### TASK INSTRUCTIONS
Search the listing below for lines containing the string "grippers". Reply with their count only.

▬▬▬

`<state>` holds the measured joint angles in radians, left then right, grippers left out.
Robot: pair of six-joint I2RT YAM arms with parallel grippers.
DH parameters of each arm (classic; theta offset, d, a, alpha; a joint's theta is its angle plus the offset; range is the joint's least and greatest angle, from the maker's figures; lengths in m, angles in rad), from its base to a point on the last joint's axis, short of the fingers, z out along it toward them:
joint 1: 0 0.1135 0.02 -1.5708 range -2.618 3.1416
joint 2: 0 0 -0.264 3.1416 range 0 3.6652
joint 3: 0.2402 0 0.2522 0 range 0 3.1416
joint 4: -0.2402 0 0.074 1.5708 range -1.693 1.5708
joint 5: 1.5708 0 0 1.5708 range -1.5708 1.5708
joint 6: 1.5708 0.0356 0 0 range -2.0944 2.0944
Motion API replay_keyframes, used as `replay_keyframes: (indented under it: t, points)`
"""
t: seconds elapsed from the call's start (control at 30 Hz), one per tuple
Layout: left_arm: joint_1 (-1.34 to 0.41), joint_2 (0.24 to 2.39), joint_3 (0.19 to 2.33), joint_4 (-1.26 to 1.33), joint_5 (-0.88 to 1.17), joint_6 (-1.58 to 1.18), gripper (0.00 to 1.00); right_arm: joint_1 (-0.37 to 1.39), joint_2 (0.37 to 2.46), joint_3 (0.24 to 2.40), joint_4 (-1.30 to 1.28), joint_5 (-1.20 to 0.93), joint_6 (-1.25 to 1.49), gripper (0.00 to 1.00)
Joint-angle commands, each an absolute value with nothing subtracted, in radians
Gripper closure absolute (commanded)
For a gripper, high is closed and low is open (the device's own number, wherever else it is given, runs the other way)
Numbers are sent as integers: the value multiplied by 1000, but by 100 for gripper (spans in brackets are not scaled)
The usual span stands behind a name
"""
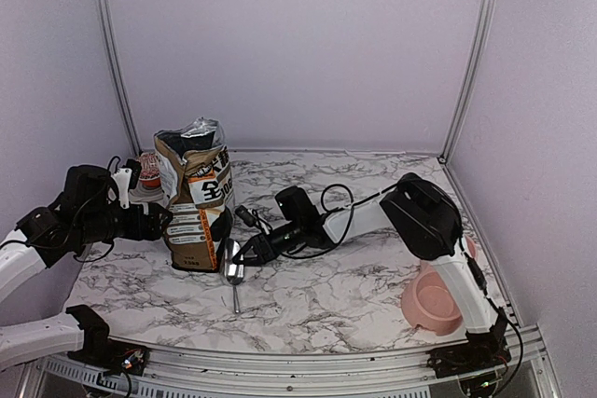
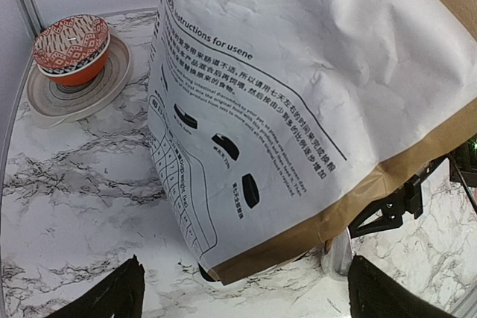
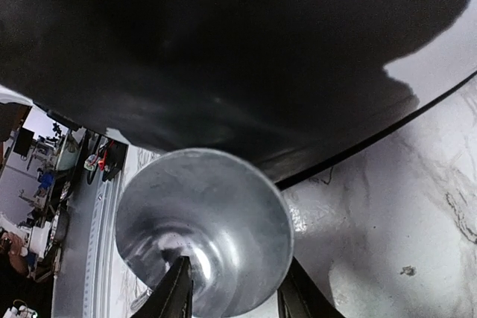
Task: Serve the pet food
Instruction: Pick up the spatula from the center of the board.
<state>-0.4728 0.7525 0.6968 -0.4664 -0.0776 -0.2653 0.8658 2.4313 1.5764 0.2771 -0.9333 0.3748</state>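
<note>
Ahead of my left claw (image 2: pixel 250 297), which has black fingers, the bag (image 2: pixel 298 109) shows a white panel with black print above a kraft-brown band. Far to that claw's left is a bowl (image 2: pixel 72 46) in a red-and-white diamond pattern, on a beige dish (image 2: pixel 45 102) with grey rings. The counter (image 2: pixel 74 206) is white marble with grey veins. At my right claw (image 3: pixel 235 299), also dark-fingered, the scoop (image 3: pixel 205 221) is dull silver. The mass above it looks black, perhaps the bag's face.

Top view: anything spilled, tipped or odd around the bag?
Nothing spilled: no kibble shows on the marble table. The bag stands upright, its opened top crumpled. The metal scoop sits empty beside the bag's base, between the fingers of the right gripper.
</note>
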Motion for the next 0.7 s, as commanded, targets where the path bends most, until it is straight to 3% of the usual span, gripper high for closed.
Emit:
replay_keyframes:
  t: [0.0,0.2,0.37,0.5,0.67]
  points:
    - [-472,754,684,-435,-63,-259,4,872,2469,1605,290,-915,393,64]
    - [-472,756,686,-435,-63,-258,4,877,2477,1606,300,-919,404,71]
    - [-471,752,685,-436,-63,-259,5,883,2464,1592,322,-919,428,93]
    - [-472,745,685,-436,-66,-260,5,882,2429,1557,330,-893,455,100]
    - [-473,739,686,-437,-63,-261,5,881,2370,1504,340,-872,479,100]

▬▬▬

### SOLUTION FOR THIS TASK
2